Ellas Nos dicen que Vuestra Excelencia, elegido para tan alta
Misión por la confianza del Excelentísimo Señor Presidente de la República y de
su Gobierno, cifra sus más ardientes deseos en cultivar con sagacidad y cuidado,
en el ejercicio de sus nobles funciones, las relaciones entre la Santa Sede y
Venezuela; y en contribuir a que la acción de la Iglesia en su País se
desenvuelva pacífica y libremente, y pueda así dar el mayor impulso al bien
espiritual y social de su Nación.
¡Felices los pueblos en cuyo suelo se presta oído y obediencia a
la llamada de la Iglesia a la verdad, en medio de una humanidad que la busca
pero que muchas veces yerra extraviada! ¡Felices los pueblos cuyas leyes tutelan
celosamente el precioso tesoro de la santidad del matrimonio cristiano y ponen a
salvo los sacrosantos vínculos de la familia cristiana, fundamento insustituible
de la misma sociedad civil! ¡Felices los pueblos cuyas nuevas generaciones,
gracias a la sabiduría educadora de la Iglesia, crecen y se forman en el sentido
moral de la responsabilidad, sin el que la conducta de los individuos y de las
comunidades se substrae al saludable vínculo de las eternas normas de la ley
divina! ¡Felices los pueblos que en el espíritu del Evangelio encuentran la fuente de aquellos sentimientos de
fraternidad, sin cuyo poderoso estímulo no podrán nunca llegar a soluciones
verdaderamente maduras y vitales los grandes y urgentes problemas de la paz
social y de la concordia internacional!
Con paterna emoción devolvemos los votos que Vuestra Excelencia
Nos ha presentado en nombre del Gobierno y del pueblo venezolano en el año
jubilar de Nuestra Consagración Episcopal.
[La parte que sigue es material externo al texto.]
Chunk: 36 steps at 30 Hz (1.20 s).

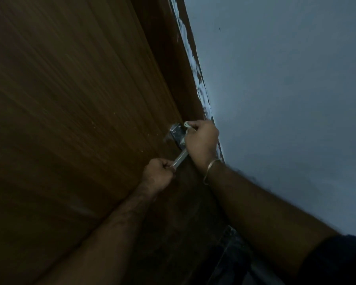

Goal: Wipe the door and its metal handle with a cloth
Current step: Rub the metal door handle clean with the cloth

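Both hands' grips closed: left hand [158, 173] around silvery metal handle [180, 158], right hand [201, 140] around pale cloth [187, 124].

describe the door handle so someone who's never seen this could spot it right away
Follow the big brown wooden door to its right edge, near the grey-blue wall. There a shiny silver metal lever handle juts from a metal plate, gripped at its tip by the left hand; it is the only bright metal on the dark wood.
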Each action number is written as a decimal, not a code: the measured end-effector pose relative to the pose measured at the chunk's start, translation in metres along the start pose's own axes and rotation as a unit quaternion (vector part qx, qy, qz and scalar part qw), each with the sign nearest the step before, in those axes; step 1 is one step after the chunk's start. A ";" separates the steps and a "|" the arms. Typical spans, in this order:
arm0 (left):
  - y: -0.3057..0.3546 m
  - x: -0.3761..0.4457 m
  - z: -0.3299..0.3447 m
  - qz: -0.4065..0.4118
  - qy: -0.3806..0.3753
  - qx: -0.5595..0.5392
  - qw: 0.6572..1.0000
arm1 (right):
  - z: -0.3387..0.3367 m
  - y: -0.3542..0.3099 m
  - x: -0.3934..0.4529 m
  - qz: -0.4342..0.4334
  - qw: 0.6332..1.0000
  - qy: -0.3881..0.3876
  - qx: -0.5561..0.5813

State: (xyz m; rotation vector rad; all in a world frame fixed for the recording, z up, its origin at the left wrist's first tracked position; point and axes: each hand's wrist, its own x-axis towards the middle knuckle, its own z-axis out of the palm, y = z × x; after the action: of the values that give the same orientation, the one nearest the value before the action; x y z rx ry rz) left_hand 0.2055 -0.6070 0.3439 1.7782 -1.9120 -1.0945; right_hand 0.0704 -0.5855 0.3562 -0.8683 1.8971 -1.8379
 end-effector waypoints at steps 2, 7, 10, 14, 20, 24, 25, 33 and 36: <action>-0.001 0.001 -0.002 0.007 -0.004 0.018 1.000 | 0.015 -0.005 -0.001 -0.015 0.998 0.041 -0.035; -0.005 0.002 -0.007 0.033 -0.011 0.049 0.998 | 0.044 0.006 -0.019 -0.009 0.999 0.041 -0.019; -0.003 0.000 -0.009 0.046 -0.021 0.053 0.997 | 0.052 0.004 -0.011 0.038 0.997 0.072 -0.007; 0.006 0.000 -0.012 0.065 -0.015 0.120 0.990 | 0.052 0.009 -0.032 -0.040 0.998 0.046 -0.012; 0.002 -0.001 -0.007 0.097 -0.002 0.130 0.987 | 0.048 0.006 -0.013 0.023 0.995 0.089 0.039; 0.001 0.002 -0.011 0.114 -0.005 0.152 0.982 | 0.043 0.015 -0.028 -0.121 0.993 -0.014 0.012; 0.001 0.003 -0.010 0.117 -0.006 0.156 0.981 | 0.042 0.016 -0.023 -0.113 0.993 -0.006 0.017; -0.003 0.001 -0.017 0.156 -0.008 0.155 0.975 | 0.043 0.000 -0.008 -0.092 0.993 0.073 0.025; -0.005 0.003 -0.015 0.151 0.001 0.146 0.978 | 0.039 0.002 -0.004 -0.188 0.973 0.018 -0.134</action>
State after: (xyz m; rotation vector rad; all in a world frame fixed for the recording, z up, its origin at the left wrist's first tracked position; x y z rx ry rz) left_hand 0.2191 -0.6140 0.3496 1.5471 -2.3436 -0.7381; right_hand 0.0979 -0.6130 0.3498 -1.3753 2.1535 -1.8289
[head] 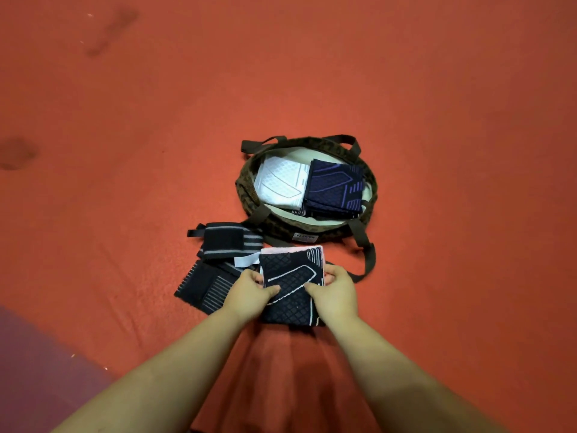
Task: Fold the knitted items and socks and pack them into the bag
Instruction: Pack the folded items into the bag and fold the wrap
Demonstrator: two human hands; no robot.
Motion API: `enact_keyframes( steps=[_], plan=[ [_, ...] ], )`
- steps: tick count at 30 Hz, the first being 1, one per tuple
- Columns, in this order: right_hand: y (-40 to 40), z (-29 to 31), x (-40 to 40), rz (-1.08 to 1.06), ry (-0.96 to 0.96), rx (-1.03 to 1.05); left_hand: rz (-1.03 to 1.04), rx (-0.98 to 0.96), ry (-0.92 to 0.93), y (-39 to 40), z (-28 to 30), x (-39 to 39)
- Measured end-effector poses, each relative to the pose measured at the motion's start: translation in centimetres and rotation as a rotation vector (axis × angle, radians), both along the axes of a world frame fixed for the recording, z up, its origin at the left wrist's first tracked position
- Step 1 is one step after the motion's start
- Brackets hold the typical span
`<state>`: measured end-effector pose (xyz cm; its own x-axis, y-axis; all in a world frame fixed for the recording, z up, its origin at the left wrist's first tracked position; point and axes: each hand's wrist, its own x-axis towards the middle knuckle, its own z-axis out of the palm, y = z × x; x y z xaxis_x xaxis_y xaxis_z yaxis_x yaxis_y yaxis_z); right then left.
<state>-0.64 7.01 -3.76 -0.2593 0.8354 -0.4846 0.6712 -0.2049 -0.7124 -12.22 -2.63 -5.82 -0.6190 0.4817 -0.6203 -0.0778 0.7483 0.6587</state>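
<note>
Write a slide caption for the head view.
Both hands grip a folded black knit near the open bag.

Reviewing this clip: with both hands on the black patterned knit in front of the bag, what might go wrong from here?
1. The left hand and right hand pinch only the black knitted piece; the pink piece beneath it may slip out when lifted.
2. The bag already holds a white folded piece and a navy one side by side, so a new piece may have to be stacked and could unfold.

An orange-red cloth [437, 104] covers the whole surface, with dark smudges toward its far left and a purple strip [37, 370] at the near-left corner.
</note>
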Motion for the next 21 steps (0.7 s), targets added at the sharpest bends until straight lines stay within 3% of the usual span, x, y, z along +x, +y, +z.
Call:
enact_keyframes(
  steps=[4,12,18,21],
  plan=[
    [-0.3,1.2,-0.3,0.041,0.064,-0.034,0.08,0.049,-0.098,-0.2,0.4,0.0],
    [1.5,5.2,-2.4,0.112,0.329,-0.624,0.201,0.369,-0.403,-1.1,2.9,-2.0],
    [5.3,7.1,-3.0,-0.018,0.5,-0.842,0.153,0.432,-0.614,0.4,4.1,-4.3],
    [7.4,7.7,-3.8,-0.053,0.485,-0.82,0.165,0.38,-0.609,2.8,4.9,-5.2]
  ],
)
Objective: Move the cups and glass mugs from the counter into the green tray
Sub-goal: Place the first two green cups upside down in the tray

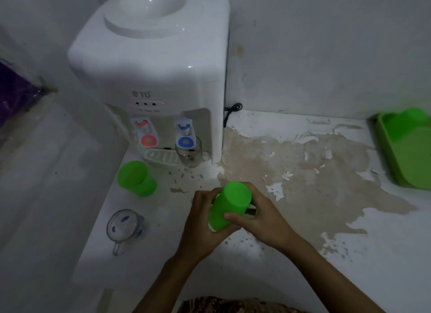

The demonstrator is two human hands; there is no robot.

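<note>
Both hands, left hand [200,221] and right hand [261,214], grip an inverted green cup [229,205]; another cup [410,123] sits in the green tray [396,163].

The flat green plastic tray [405,154], far right of the white plastic water dispenser [151,63], is cut off by the frame's right edge, and the green shape inside it is too blurred to identify. The clear glass mug [188,154] under the dispenser's blue tap is partly hidden behind that tap. A dark purple object [14,95], left of the dispenser, runs off the left edge. Lettering under the dispenser's lights is too small to read.
</note>
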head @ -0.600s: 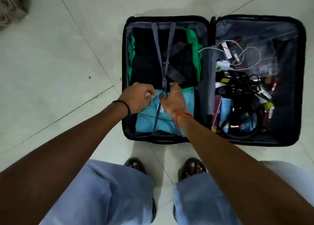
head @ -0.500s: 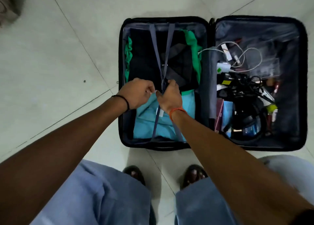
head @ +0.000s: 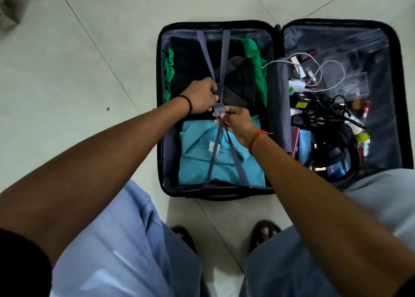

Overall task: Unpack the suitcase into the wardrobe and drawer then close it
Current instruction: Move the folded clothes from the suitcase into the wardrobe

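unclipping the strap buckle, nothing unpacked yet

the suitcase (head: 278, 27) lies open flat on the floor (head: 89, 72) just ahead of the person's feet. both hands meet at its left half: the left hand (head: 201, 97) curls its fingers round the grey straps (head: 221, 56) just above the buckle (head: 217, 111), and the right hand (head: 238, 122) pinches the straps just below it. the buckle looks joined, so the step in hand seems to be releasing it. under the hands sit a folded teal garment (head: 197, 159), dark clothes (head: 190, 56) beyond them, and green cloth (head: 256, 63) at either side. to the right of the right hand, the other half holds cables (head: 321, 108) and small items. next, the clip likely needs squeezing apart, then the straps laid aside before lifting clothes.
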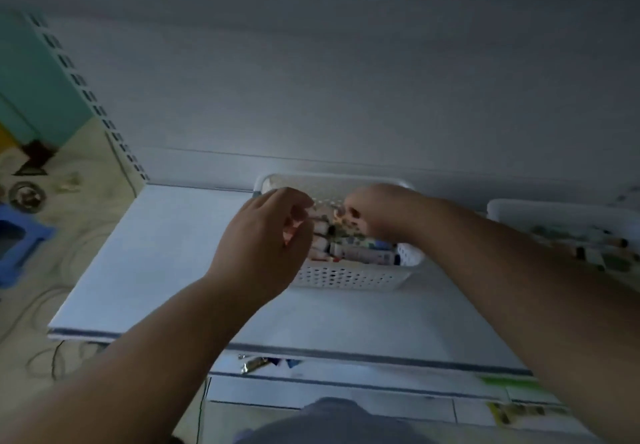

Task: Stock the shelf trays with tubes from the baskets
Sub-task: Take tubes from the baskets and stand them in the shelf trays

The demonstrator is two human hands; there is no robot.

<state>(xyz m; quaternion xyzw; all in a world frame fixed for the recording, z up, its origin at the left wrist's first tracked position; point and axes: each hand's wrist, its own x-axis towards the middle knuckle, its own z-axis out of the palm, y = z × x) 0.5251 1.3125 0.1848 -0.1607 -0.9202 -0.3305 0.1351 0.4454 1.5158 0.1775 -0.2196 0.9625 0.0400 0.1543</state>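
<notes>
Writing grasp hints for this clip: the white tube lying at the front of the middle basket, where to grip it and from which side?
Grip the white tube across its body, near the middle, coming straight down from above. It lies flat on its side, its length running left to right, topmost in the pile, and the basket front wall blocks a frontal approach. Both hands, left hand and right hand, already hover over the basket.

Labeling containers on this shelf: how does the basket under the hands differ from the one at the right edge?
The middle basket sits fully in view, both hands over it; the right basket is cut off by the frame edge and untouched. The middle basket's perforated front wall shows; the right basket's is hidden behind the right forearm. Both are white, hold tubes, and rest on the same shelf.
</notes>
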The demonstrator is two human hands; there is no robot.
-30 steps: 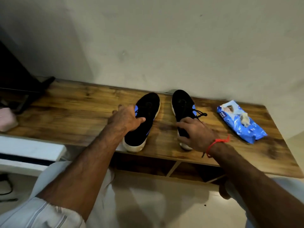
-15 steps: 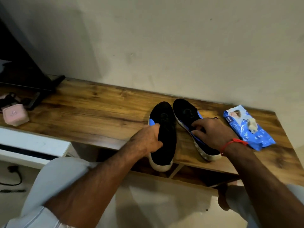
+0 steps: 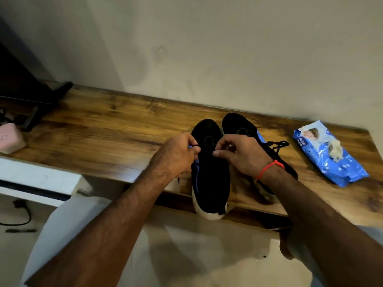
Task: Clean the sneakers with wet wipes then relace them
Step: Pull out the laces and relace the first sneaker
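In the head view, your left hand (image 3: pixel 178 156) pinches a black lace (image 3: pixel 193 146) at the left edge of the near sneaker (image 3: pixel 210 172); your right hand (image 3: pixel 241 155) has curled fingers pinched together over the same shoe's lacing, though what they hold cannot be told. Two sneakers lie side by side on the wooden table (image 3: pixel 103 133), the second sneaker (image 3: pixel 238 126) just beside the first. One wet wipes pack (image 3: pixel 329 154) lies well apart to the right.
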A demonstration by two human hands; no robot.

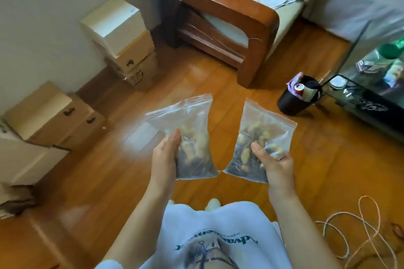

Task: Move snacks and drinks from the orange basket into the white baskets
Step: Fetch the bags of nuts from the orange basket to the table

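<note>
2 clear zip bags of peanuts are held up above the wooden floor point(258, 67): the left hand point(164, 157) grips the left bag point(188, 135), the right hand point(273, 165) grips the right bag point(260, 135). Beyond, a black bin point(293, 102) holds a drink can point(299, 88).

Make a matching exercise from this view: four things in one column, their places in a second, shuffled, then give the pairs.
Things:
1. left bag of nuts
2. black bin
3. stacked cardboard boxes
4. coiled cable

Places:
A. on the floor at the lower right
B. against the wall, left of the wooden armchair
C. held in the left hand
D. beside the glass table

Pairs: 1-C, 2-D, 3-B, 4-A
</note>
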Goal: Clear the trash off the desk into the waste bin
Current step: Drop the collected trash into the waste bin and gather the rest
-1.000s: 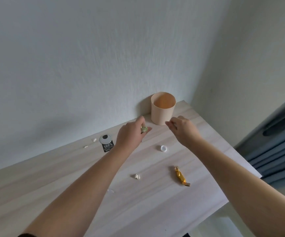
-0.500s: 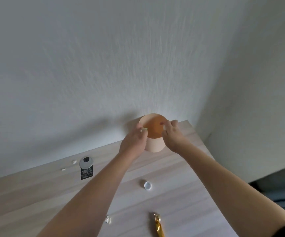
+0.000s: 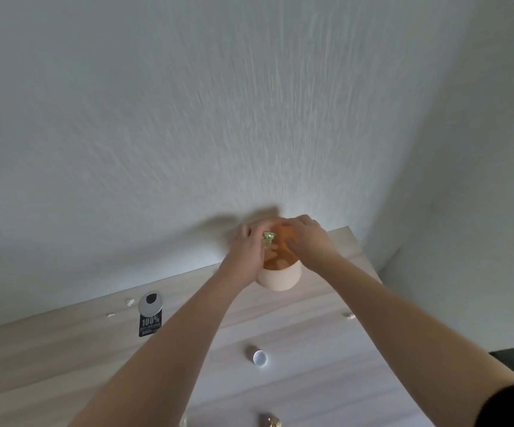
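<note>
A small peach waste bin [image 3: 280, 280] with an orange inside stands on the pale wooden desk [image 3: 64, 359] against the wall. My left hand [image 3: 244, 252] is over the bin's left rim, pinching a small green-gold wrapper [image 3: 268, 238] above the opening. Over the right rim, my right hand [image 3: 312, 241] has its thumb and fingers apart, and I see nothing between them. Left on the desk are a white bottle cap [image 3: 260, 358], a gold candy wrapper [image 3: 270, 421] at the bottom edge, a black "100%" tag [image 3: 150, 318] and white paper scraps [image 3: 130, 302].
A white textured wall rises right behind the bin, and a side wall meets it at the desk's right end. One more scrap [image 3: 349, 315] lies near the desk's right edge. Dark fabric shows at the far right, below the desk.
Both hands moved forward from in front of the bin to over its opening. The left still carries the green-gold wrapper. The right hand's pinch has loosened. The view tilted upward.
</note>
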`<state>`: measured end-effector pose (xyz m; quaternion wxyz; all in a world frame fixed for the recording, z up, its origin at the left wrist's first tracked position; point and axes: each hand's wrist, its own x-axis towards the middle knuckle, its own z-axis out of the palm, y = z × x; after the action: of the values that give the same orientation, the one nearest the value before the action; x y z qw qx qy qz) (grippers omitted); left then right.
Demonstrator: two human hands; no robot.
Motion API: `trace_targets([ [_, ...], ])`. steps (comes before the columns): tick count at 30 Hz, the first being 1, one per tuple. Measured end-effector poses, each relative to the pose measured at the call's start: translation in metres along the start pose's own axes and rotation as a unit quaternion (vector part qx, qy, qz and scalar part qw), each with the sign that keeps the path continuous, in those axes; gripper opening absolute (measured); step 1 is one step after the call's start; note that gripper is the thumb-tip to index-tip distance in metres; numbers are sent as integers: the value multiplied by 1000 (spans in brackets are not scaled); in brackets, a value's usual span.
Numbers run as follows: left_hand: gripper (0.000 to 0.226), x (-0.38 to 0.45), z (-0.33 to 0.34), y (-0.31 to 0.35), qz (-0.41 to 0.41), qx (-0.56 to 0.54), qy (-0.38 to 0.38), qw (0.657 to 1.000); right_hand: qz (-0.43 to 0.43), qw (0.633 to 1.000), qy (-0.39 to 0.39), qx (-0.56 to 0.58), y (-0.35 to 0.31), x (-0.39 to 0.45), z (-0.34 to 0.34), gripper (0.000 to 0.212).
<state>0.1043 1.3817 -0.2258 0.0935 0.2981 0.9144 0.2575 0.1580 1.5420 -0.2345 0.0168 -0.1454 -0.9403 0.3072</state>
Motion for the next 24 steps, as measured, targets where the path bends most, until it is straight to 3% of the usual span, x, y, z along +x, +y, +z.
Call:
trace_targets([
  [4,31,25,16,5,21,79,-33,996,45,997,58,-3,47,-21,-9,24],
  [8,31,37,35,6,54,143,-37,988,99,995,-4,-8,88,-52,-2,22],
  [14,40,39,48,4,28,210,-46,976,165,979,-117,-36,127,-84,28,27],
  [19,34,25,41,7,28,154,-2,988,211,960,-161,-87,139,-99,54,33],
  [24,30,-12,30,1,74,128,54,987,241,965,-94,-45,148,-112,74,19],
])
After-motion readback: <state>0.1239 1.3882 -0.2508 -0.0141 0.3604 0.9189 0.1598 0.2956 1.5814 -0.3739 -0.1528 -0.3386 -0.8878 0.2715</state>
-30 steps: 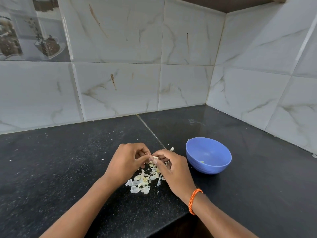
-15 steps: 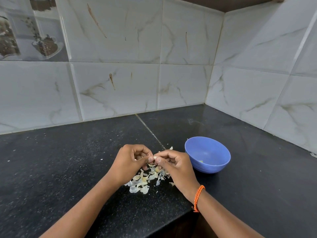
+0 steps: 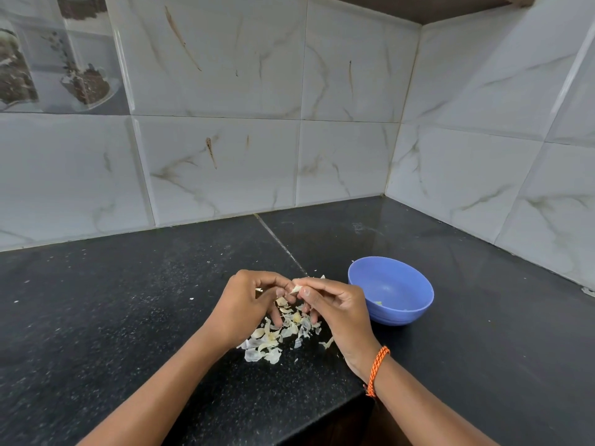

Elevando el corazón y las manos al
Todopoderoso, Nos invocamos la protección divina sobre los Gobernantes y
gobernados, de modo especial en esta fecha, aniversario de vuestra independencia
nacional, en la cual los sentimos tan cerca de Nuestro espíritu. Con esta
plegaria damos de todo corazón al Gobierno y al pueblo venezolano, y
particularmente a Vuestra Excelencia y a su distinguida Familia, la implorada
Bendición Apostólica.
*Discorsi e radiomessaggi, IV, p.129-130.